Let SQLite know about that likelihood in a JOIN query, using the LIKELIHOOD
function (http://www.sqlite.org/lang_corefunc.html#likelihood). Also, if
possible, give LIKELIHOOD information to the query planner for any other
criteria used. SQLite will consider them.

HTH Wolfgang

Clemens Ladisch

2018-01-01 09:45:50 UTC

Post by Wolfgang Enzinger
SELECT MIN(mingx),MAX(maxgx),MIN(mingy),MAX(maxgy) FROM flst_shape_index;

This results in a full table scan. Instead of caching these values manually,
it would be a better idea to read them from the index:

SELECT rtreenode(2, data) FROM flst_shape_index_node WHERE nodeno = 1;

(rtreenode() is undocumented; maybe you should use your own decoder.)

Post by Wolfgang Enzinger
Let SQLite know about that likelihood in a JOIN query

This does not appear to change anything with a virtual table:

CREATE TABLE t(id INETGER PRIMARY KEY, x, [...]);
CREATE VIRTUAL TABLE i USING rtree(id, minx, maxx);

SELECT t.* FROM t JOIN i USING (id) WHERE likelihood(i.minx BETWEEN 10 AND 20, 0.000001);
--EQP-- 0,0,1,SCAN TABLE i VIRTUAL TABLE INDEX 2:D0B0
--EQP-- 0,1,0,SEARCH TABLE t USING INTEGER PRIMARY KEY (rowid=?)
SELECT t.* FROM t JOIN i USING (id) WHERE likelihood(i.minx BETWEEN 10 AND 20, 0.999999);
--EQP-- 0,0,1,SCAN TABLE i VIRTUAL TABLE INDEX 2:D0B0
--EQP-- 0,1,0,SEARCH TABLE t USING INTEGER PRIMARY KEY (rowid=?)

Regards,
Clemens

Wolfgang Enzinger

2018-01-01 14:05:30 UTC

Post by Wolfgang Enzinger
SELECT MIN(mingx),MAX(maxgx),MIN(mingy),MAX(maxgy) FROM flst_shape_index;

This results in a full table scan. Instead of caching these values manually,
SELECT rtreenode(2, data) FROM flst_shape_index_node WHERE nodeno = 1;
(rtreenode() is undocumented; maybe you should use your own decoder.)
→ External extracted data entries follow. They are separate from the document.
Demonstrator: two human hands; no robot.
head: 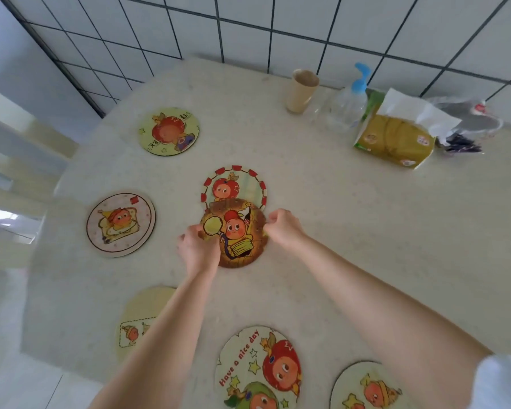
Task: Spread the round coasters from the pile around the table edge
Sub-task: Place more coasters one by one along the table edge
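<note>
In the middle of the pale table a brown cartoon coaster overlaps a red-rimmed coaster behind it. My left hand pinches the brown coaster's left edge. At its right edge my right hand grips it with curled fingers. Round coasters lie around the table edge: a yellow-green coaster far left, a pink-cream coaster left, a yellow coaster partly hidden by my left forearm, a "Have a nice day" coaster near me, and a cream coaster at bottom right.
At the back right stand a beige cup, a clear pump bottle with a blue top, a yellow tissue pack and a crumpled plastic bag. A tiled wall runs behind. Chairs stand at the left.
</note>
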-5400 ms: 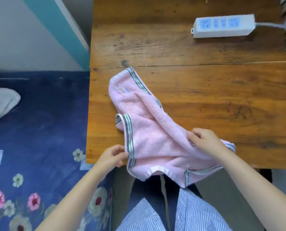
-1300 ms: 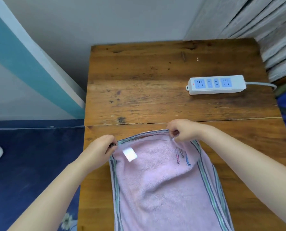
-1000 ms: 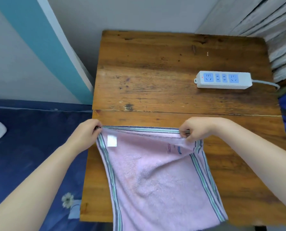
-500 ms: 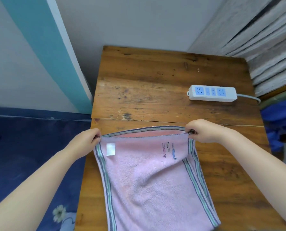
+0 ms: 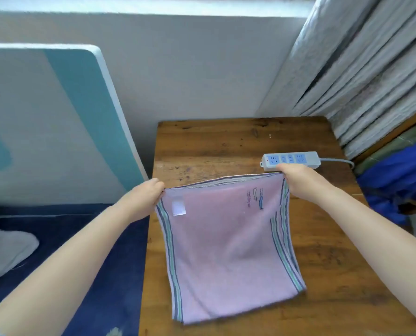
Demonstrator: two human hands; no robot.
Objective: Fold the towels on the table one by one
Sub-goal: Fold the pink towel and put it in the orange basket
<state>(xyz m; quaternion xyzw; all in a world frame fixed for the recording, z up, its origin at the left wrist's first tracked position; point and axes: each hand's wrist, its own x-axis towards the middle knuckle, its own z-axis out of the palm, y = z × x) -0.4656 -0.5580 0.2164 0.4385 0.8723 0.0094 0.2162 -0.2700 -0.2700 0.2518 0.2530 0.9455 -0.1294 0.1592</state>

Thanks, didn't know that, I'll look into it. You're right, my query results
in a full table scan, however it's pretty fast anyway - less than a second
with 160,000 rows and cold cache.

Post by Wolfgang Enzinger
Let SQLite know about that likelihood in a JOIN query

CREATE TABLE t(id INETGER PRIMARY KEY, x, [...]);
CREATE VIRTUAL TABLE i USING rtree(id, minx, maxx);
SELECT t.* FROM t JOIN i USING (id) WHERE likelihood(i.minx BETWEEN 10 AND 20, 0.000001);
--EQP-- 0,0,1,SCAN TABLE i VIRTUAL TABLE INDEX 2:D0B0
--EQP-- 0,1,0,SEARCH TABLE t USING INTEGER PRIMARY KEY (rowid=?)
SELECT t.* FROM t JOIN i USING (id) WHERE likelihood(i.minx BETWEEN 10 AND 20, 0.999999);
--EQP-- 0,0,1,SCAN TABLE i VIRTUAL TABLE INDEX 2:D0B0
--EQP-- 0,1,0,SEARCH TABLE t USING INTEGER PRIMARY KEY (rowid=?)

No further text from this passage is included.